:: What the task asks ::
Up to and including the line with "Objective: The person", repeat every line of the listing exactly, beginning at the first.
/---
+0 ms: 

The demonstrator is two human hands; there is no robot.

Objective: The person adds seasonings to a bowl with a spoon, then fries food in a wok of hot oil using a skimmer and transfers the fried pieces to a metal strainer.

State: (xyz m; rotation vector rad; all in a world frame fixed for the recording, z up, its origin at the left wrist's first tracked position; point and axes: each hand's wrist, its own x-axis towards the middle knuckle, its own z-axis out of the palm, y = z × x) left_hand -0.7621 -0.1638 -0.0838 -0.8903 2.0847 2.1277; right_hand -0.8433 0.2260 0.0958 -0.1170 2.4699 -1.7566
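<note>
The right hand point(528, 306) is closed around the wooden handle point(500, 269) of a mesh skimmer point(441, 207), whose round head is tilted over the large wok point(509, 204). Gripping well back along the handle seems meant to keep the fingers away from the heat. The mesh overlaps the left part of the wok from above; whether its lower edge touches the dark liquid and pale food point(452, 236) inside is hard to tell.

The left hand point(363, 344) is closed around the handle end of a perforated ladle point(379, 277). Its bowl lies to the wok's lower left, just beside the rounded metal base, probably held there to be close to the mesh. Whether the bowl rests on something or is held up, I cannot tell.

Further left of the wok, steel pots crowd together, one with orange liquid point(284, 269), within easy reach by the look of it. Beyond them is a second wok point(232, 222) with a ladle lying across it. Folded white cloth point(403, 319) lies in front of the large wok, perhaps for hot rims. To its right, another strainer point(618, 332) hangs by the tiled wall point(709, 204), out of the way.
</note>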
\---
:: Written solution ::
+0 ms: 

The demonstrator is two human hands; there is no robot.

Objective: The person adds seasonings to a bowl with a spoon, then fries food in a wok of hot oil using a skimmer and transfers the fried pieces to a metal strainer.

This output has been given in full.